15 Apr 2021 By Yawen Chen

What’s left for Chinese internet companies deprived of the ability to leverage user data, offer subsidies or abuse market dominance? Days after fining Alibaba a record $2.8 billion for anti-competitive behaviour, the antitrust watchdog has sent an ultimatum to dozens more, giving them a month to rectify behaviour and warning of severe consequences. Some companies can change easily. Others will have to find new revenue streams in a jiffy.

President Xi Jinping’s cleanup of so-called platform companies, a large community of internet middlemen facilitating online retail, travel bookings, short-form video, real estate sales and so on, is aimed at common practices they used to expand their market share. These include price subsidies to attract users, excessive collection of personal data and aggressive contracts demanding exclusivity from merchants and content providers.

Alibaba can absorb its fine, which was only 4% of 2019 revenue, and its e-commerce business can live without exclusive contracts. Tencent’s core business is video games, which is relatively insulated from the antitrust campaign. But newly-minted unicorns like fresh produce delivery app MissFresh may be in more trouble.

Some companies are using deals to diversify away from the risk, or to vertically integrate. Tiktok owner Bytedance, for example, was the most active deal-maker in China in the first quarter according to data provider IT Juzi. The company acquired five startups to broaden its portfolio, including spending $4 billion on a mobile-game developer.

But M&A risks raising regulatory eyebrows too. Better, perhaps, to invent related products or services that customers will pay for, instead of relying solely on taking a cut of sales by other merchants.

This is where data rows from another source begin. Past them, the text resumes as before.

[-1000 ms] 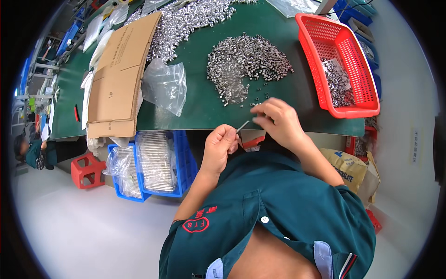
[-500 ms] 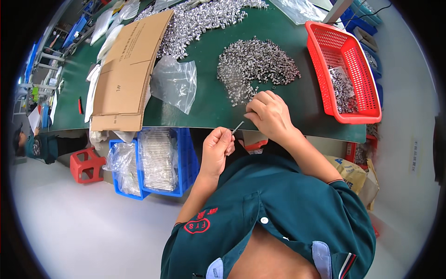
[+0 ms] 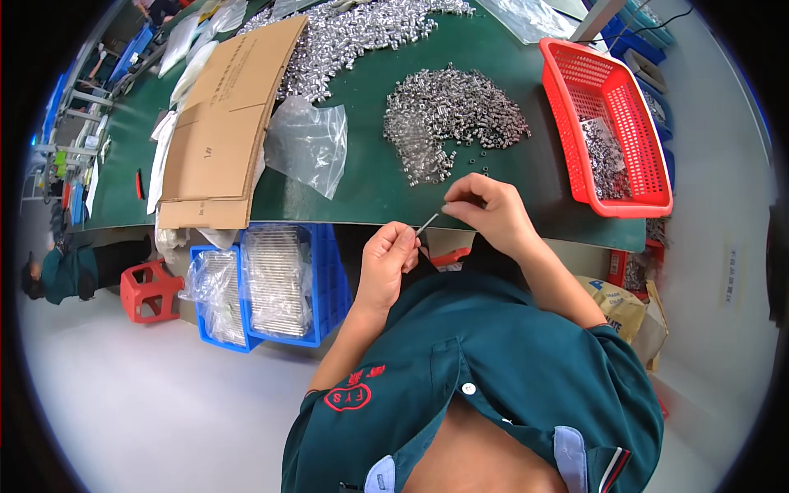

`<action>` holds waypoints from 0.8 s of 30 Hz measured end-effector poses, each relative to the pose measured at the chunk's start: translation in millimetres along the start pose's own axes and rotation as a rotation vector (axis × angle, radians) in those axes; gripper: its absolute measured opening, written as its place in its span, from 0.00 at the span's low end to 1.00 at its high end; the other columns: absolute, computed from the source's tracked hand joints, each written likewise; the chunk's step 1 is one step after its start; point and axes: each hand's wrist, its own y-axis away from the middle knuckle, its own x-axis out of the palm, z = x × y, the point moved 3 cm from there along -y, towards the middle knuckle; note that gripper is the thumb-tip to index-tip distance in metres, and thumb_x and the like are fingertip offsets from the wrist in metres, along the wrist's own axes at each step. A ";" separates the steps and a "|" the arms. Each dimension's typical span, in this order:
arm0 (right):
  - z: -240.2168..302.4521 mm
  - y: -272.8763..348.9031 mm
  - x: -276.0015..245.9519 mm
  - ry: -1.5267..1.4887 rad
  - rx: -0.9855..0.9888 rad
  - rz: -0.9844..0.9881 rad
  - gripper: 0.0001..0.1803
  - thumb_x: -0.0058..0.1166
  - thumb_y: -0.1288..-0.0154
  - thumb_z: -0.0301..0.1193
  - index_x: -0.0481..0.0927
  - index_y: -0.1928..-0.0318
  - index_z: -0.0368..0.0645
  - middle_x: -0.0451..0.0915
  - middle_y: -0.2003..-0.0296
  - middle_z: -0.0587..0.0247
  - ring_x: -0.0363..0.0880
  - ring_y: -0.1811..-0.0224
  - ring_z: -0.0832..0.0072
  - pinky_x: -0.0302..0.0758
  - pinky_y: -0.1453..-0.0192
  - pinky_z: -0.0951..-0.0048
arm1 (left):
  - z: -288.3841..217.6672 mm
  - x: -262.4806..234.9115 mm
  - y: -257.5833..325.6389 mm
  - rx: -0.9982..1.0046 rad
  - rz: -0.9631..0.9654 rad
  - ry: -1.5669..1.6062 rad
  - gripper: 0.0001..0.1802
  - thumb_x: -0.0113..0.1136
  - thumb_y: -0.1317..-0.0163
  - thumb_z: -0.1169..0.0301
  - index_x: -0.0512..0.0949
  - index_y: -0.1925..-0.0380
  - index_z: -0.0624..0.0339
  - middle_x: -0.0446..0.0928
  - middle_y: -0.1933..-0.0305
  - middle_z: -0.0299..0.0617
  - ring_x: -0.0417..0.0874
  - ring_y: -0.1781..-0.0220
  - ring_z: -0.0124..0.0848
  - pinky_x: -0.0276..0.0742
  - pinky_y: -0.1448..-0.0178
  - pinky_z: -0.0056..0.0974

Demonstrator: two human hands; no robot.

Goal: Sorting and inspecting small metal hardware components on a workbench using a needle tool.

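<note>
My left hand [image 3: 388, 259] is closed round a thin grey metal rod [image 3: 426, 223], whose free end points up and to the right at the table's front edge. Just right of that end is my right hand [image 3: 491, 215], thumb and forefinger curled toward each other; whatever may be between the tips is too small to make out. Beyond the hands, a pile of small metal rings [image 3: 460, 107] lies on the green table [image 3: 362, 201], a few of them loose on its near side. Part of this pile looks covered by clear plastic.
A red perforated basket [image 3: 579, 156] with small metal parts stands at the right. Left are a clear plastic bag [image 3: 308, 144] and a flat cardboard box [image 3: 218, 123]. A larger heap of shiny parts [image 3: 362, 37] lies behind. Blue crates [image 3: 329, 283] stand below the table edge.
My right hand has come back from beside the ring pile, nearer to the rod's end. My left hand has shifted slightly right, still holding the rod.
</note>
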 end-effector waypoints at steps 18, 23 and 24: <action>8.5 22.4 -22.8 -0.027 -0.025 0.122 0.07 0.62 0.52 0.20 0.77 0.71 0.37 0.77 0.76 0.64 0.75 0.73 0.78 0.72 0.68 0.76 | 0.0 22.0 -3.8 0.097 0.083 -0.391 0.10 0.52 0.33 0.67 0.72 0.71 0.61 0.66 0.80 0.28 0.62 0.79 0.17 0.58 0.73 0.24; 3.0 34.0 -14.2 -0.050 0.018 0.148 0.08 0.63 0.50 0.22 0.78 0.69 0.36 0.77 0.75 0.67 0.75 0.73 0.82 0.72 0.68 0.77 | 3.9 32.9 -3.2 0.175 0.124 -0.528 0.11 0.51 0.33 0.67 0.73 0.72 0.63 0.69 0.79 0.30 0.64 0.77 0.16 0.59 0.74 0.25; 0.6 34.4 -13.9 -0.127 0.048 0.139 0.09 0.63 0.50 0.22 0.78 0.67 0.36 0.77 0.75 0.67 0.75 0.73 0.83 0.73 0.67 0.78 | 7.0 33.6 -5.1 0.090 0.140 -0.414 0.12 0.50 0.32 0.67 0.73 0.72 0.63 0.69 0.79 0.30 0.64 0.77 0.16 0.59 0.74 0.24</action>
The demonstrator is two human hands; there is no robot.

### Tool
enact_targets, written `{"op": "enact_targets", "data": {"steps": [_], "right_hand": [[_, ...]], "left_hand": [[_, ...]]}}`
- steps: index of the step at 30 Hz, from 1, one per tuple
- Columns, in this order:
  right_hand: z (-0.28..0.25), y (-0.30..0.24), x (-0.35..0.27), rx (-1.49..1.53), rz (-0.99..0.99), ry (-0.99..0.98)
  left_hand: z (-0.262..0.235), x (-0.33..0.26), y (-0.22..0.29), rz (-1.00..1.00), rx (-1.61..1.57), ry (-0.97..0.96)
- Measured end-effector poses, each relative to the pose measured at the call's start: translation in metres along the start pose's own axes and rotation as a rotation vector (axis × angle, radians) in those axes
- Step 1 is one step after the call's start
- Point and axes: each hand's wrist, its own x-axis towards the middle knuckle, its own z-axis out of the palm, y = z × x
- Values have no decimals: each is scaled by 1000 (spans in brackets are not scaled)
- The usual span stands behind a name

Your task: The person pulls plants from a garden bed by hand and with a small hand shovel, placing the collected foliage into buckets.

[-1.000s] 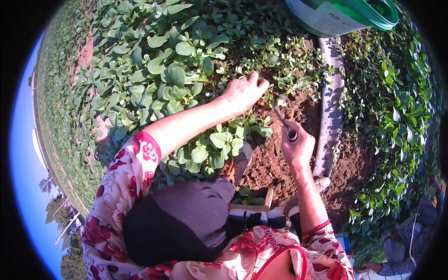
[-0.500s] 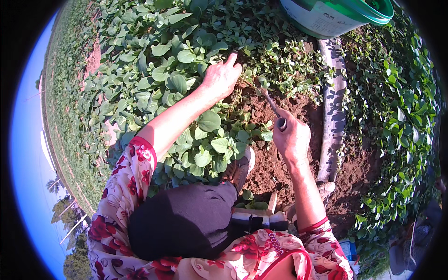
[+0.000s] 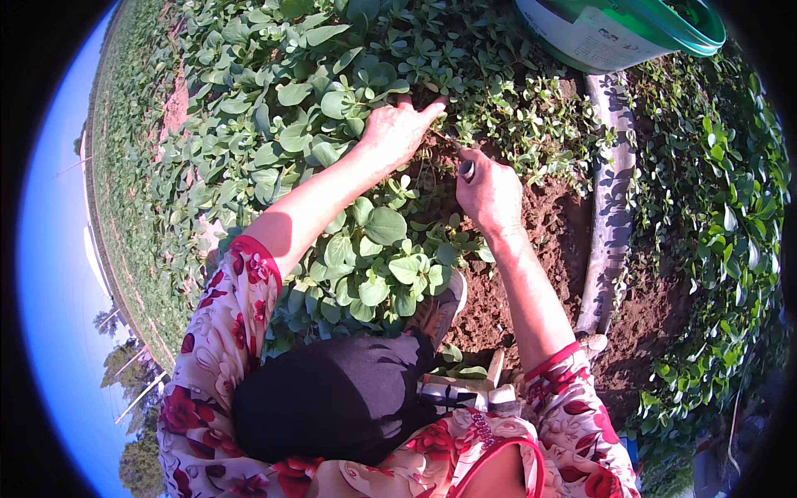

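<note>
My left hand (image 3: pixel 395 135) reaches into the low growth beside broad-leaved green plants (image 3: pixel 336 104). Its thumb side is stretched out to the right, apart from the other fingers, whose tips dip among the leaves. No held thing shows in it. Close by on the right, my right hand (image 3: pixel 491 195) is closed round a small hand tool with a dark round handle (image 3: pixel 466 171). The tool's thin metal end points up toward small-leaved weeds (image 3: pixel 531 124) and is mostly hidden now. Bare reddish soil (image 3: pixel 548 216) lies beside this hand.
A green and white bucket (image 3: pixel 610 37) stands at the far right. From it a pale hose or strip (image 3: pixel 613 199) runs toward me over the soil. More leafy plants (image 3: pixel 722 232) grow along the right. My shoe (image 3: pixel 446 307) rests beside a broad-leaved clump (image 3: pixel 374 266).
My right hand has moved up and left with the tool, closer to my left hand. My left hand has shifted slightly right, its thumb side now reaching outward. The view has shifted slightly.
</note>
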Motion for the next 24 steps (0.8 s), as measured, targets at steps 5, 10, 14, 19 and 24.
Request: {"op": "enact_targets", "data": {"steps": [5, 10, 14, 19, 24], "right_hand": [[-46, -3, -61, -15, 77, -24], [-28, -13, -47, -51, 109, -36], [14, 4, -7, -31, -64, 86], [-3, 12, -39, 48, -58, 26], [-5, 17, -35, 133, 8, -19]], "left_hand": [[14, 4, -14, -32, -26, 53], [11, 2, -16, -26, -73, 63], [21, 7, -19, 24, -70, 113], [18, -14, -27, -38, -96, 104], [6, -24, -17, -61, -72, 118]]}}
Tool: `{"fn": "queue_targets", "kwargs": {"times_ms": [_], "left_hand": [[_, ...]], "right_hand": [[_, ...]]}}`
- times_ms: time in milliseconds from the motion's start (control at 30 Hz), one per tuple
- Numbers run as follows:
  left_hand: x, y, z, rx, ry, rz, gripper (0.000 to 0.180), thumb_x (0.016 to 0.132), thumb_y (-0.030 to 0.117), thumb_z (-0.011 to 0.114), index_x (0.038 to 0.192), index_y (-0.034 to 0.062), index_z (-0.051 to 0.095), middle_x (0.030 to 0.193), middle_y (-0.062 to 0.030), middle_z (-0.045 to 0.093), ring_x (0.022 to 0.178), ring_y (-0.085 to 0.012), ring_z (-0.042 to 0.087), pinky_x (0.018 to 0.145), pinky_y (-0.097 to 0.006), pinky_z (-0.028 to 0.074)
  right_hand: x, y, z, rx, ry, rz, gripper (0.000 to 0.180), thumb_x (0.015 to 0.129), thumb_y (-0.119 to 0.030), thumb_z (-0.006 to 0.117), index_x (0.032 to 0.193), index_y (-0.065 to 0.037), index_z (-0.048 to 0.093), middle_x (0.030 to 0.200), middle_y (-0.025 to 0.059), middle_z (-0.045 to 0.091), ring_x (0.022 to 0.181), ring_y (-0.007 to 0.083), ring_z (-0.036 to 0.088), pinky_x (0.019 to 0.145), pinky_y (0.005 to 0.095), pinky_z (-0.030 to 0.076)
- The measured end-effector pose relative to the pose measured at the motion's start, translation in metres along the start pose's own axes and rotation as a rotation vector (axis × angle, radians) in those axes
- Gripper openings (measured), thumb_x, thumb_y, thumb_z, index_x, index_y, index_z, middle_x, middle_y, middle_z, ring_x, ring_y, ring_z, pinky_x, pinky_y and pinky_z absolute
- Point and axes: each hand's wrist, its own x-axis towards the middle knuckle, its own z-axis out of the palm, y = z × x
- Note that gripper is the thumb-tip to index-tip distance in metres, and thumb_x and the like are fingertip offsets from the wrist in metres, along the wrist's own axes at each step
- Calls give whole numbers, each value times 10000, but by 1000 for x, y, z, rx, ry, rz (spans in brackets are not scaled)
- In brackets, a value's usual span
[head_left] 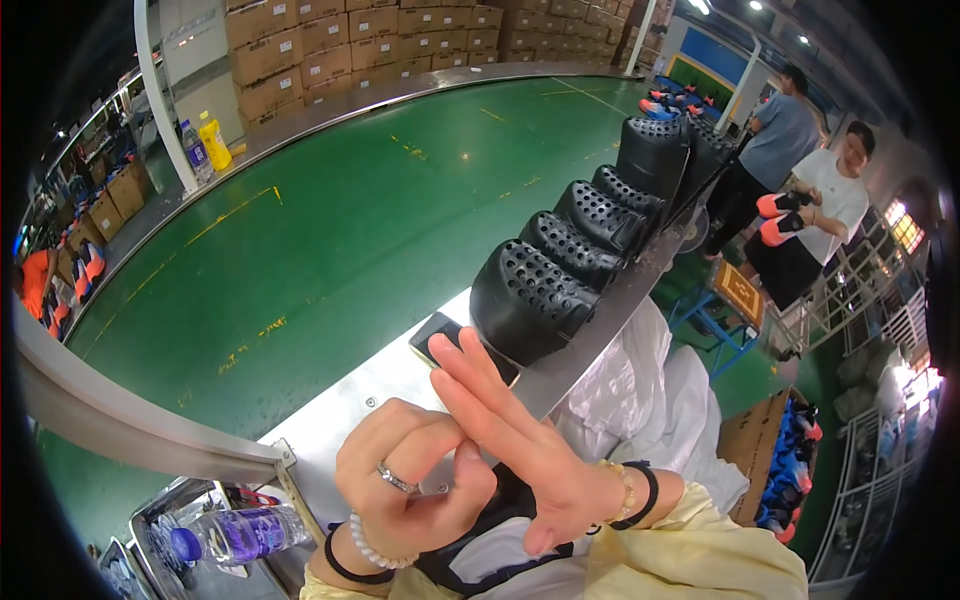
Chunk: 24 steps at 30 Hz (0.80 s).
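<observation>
Both hands meet in front of me, above the metal bench top (340, 410). My left hand (410, 475), with a ring and a bead bracelet, is closed, its fingers curled and its thumb bent in beside the right hand's fingers. Whatever it pinches, if anything, is hidden. My right hand (545, 465) is open, with fingers stretched toward the upper left and the thumb pointing down. Behind its fingertips lies a dark phone (437, 330), partly covered. Just beyond stands a row of black clogs (530, 300) with holes in their uppers.
A water bottle (240, 535) lies at the lower left beside a metal post (150, 410). White plastic bags (640, 390) hang right of the bench. A carton of colourful shoes (755, 455) sits at right. Two people stand farther back near a stool (735, 290); one holds shoes.
</observation>
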Motion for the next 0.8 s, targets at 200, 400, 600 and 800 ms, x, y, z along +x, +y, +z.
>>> {"fn": "queue_targets", "kwargs": {"times_ms": [200, 400, 600, 800], "left_hand": [[7, -12, -4, 231, 104, 66, 197, 584, -52, 630, 768, 12, 600, 665, -78, 603, 530, -223, 543, 488, -298, 418], [8, -4, -9, -9, -28, 14, 182, 609, -24, 657, 779, 27, 616, 701, -80, 633, 539, -217, 560, 488, -294, 420], [8, 0, -5, 19, -54, 2, 197, 607, 5, 678, 794, 33, 623, 694, -73, 629, 538, -218, 555, 480, -293, 415], [9, 4, -3, 56, -67, -14, 184, 598, -1, 679, 767, 25, 613, 667, -69, 617, 532, -218, 550, 476, -297, 412]], "right_hand": [[1, -1, -2, 141, -78, 2, 1070, 822, -743, 398, 1472, 59, 116, 1550, 229, 38, 1429, 402, -53, 1114, 536, 12], [3, -17, -3, 599, -45, 265, 1108, 787, -819, 296, 1493, 5, 72, 1565, 182, -26, 1443, 323, -73, 1127, 487, -33], [3, -9, -1, 496, -33, 206, 1088, 799, -792, 333, 1494, 2, 71, 1564, 185, -14, 1440, 346, -75, 1124, 499, -29], [1, 0, -3, 103, 2, 35, 997, 845, -679, 434, 1493, 4, 107, 1557, 208, 48, 1430, 407, -41, 1114, 530, -8]]}}
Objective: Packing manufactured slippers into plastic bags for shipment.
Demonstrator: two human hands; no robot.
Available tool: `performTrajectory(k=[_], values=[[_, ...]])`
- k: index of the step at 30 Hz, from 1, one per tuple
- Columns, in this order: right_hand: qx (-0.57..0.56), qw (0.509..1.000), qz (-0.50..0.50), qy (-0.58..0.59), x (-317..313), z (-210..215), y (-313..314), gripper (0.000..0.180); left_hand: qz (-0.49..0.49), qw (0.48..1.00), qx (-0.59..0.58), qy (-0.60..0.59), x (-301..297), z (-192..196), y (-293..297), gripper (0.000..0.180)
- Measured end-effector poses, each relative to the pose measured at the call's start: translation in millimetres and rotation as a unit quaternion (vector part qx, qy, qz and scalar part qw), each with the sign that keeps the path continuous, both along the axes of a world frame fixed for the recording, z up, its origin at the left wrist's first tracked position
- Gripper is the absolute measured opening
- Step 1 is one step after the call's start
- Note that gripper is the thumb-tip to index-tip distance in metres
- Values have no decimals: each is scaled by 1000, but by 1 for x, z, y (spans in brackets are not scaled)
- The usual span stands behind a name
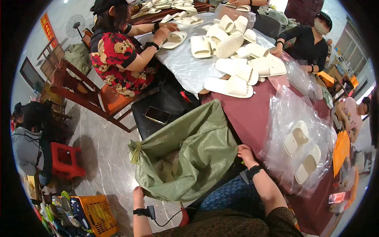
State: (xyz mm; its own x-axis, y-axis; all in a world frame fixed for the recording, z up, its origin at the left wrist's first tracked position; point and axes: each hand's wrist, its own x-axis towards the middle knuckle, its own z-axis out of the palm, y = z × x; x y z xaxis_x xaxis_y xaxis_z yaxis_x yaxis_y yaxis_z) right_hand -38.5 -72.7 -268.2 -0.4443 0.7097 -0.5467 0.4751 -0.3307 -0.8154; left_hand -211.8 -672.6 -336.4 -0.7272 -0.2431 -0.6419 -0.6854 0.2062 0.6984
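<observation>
Green sack (201, 158) gapes by the desk (241, 106), near-left edge. Left hand (138, 193) at sack's lower-left rim, opening unclear; right hand (246, 154) at its right side, fingers curled. Can't tell if either grips.

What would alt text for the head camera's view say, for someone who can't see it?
A person's left fingers and right fingers are at the left and right edges of an open green sack. Beyond it, co-workers are at a partly plastic-covered table heaped with cream slippers; two more slippers lie on clear plastic at right.
</observation>
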Motion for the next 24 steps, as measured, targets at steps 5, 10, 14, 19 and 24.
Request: performTrajectory(k=[5,10,14,19,24], values=[[162,982,80,-45,16,12,3,38,-372,758,-490,215,-8,161,108,24],[239,958,157,6,12,60,-24,45,-436,780,-172,415,4,234,239,49],[207,940,258,86,32,130,-47,42,-524,771,-269,241,7,148,311,118],[266,901,303,158,98,253,-76,28,-740,622,-59,248,71,143,358,58],[308,909,240,148,180,275,-84,24,-848,436,47,298,143,166,364,64]])
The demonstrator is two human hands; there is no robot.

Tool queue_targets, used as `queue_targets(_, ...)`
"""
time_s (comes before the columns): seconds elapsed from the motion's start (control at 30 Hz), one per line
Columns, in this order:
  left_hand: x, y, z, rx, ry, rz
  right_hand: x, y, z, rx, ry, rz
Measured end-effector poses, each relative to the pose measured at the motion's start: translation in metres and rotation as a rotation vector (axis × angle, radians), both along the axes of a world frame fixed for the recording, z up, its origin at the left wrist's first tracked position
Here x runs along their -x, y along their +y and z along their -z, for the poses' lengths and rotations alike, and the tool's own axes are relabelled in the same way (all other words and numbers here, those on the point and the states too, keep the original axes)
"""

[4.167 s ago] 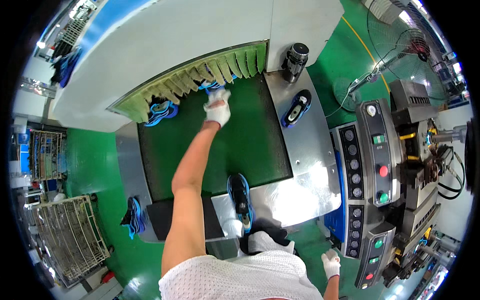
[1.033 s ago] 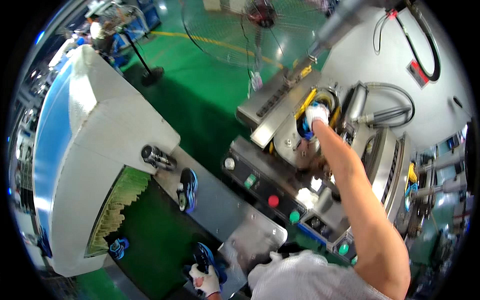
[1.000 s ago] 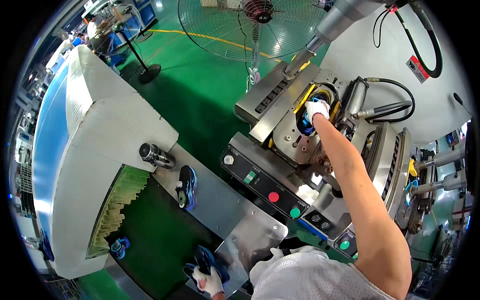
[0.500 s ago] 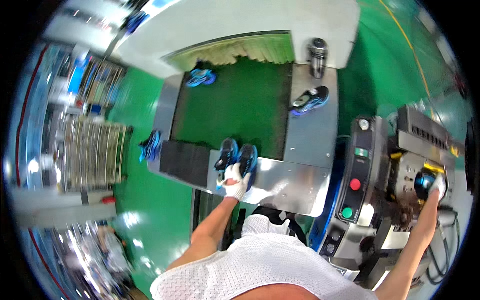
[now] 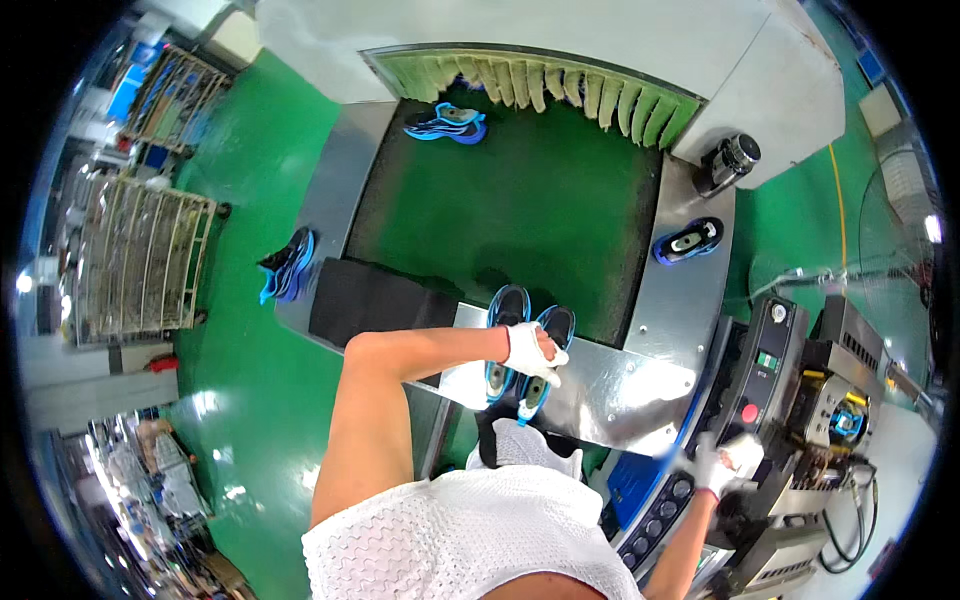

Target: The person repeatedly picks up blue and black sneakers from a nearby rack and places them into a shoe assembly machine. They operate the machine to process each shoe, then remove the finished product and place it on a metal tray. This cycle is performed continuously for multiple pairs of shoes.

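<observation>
My left hand (image 5: 530, 352), in a white glove, lies across a pair of blue and black shoes (image 5: 505, 322) that stand side by side on the steel plate (image 5: 620, 385) at the near end of the green conveyor belt (image 5: 520, 210). Its fingers curl over the right shoe (image 5: 556, 326) of the pair. My right hand (image 5: 725, 462), also gloved in white, is blurred beside the control panel (image 5: 755, 380) at the lower right. Whether it holds anything is unclear.
Another blue shoe (image 5: 445, 122) lies on the belt near the green strip curtain (image 5: 560, 85). One shoe (image 5: 688, 240) sits on the right steel rail, one (image 5: 288, 265) on the left ledge. A press machine (image 5: 845, 420) stands right; a wire rack cart (image 5: 140, 260) stands left.
My right hand has come away from the machine at the right and is now by the control panel. My left hand stays on the pair of shoes.
</observation>
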State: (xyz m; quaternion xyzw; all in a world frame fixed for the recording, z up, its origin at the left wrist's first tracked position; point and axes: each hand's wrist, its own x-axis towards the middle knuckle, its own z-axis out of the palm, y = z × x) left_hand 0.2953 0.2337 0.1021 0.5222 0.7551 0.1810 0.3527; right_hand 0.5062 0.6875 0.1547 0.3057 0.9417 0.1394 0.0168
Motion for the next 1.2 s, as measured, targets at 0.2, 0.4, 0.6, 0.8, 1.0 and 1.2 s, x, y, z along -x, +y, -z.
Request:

Unfortunately some of these companies’ investment in research and development has been low. Take real estate portal Ke, a major regulatory target that earned 97% of its 2020 revenue from transaction fees. Its R&D expenditure rose to 3.5% of revenue in 2020 from just 1% in 2017, but that is still incredibly low for a technology company. Travel agent Trip.com, on the other hand, appears to have gotten the message after being targeted for forcing exclusivity on hotels and other infractions. It put 7 billion yuan ($1.1 billion), or two-fifths of sales, into development last year. That’s expensive, but shareholders will appreciate the foresight.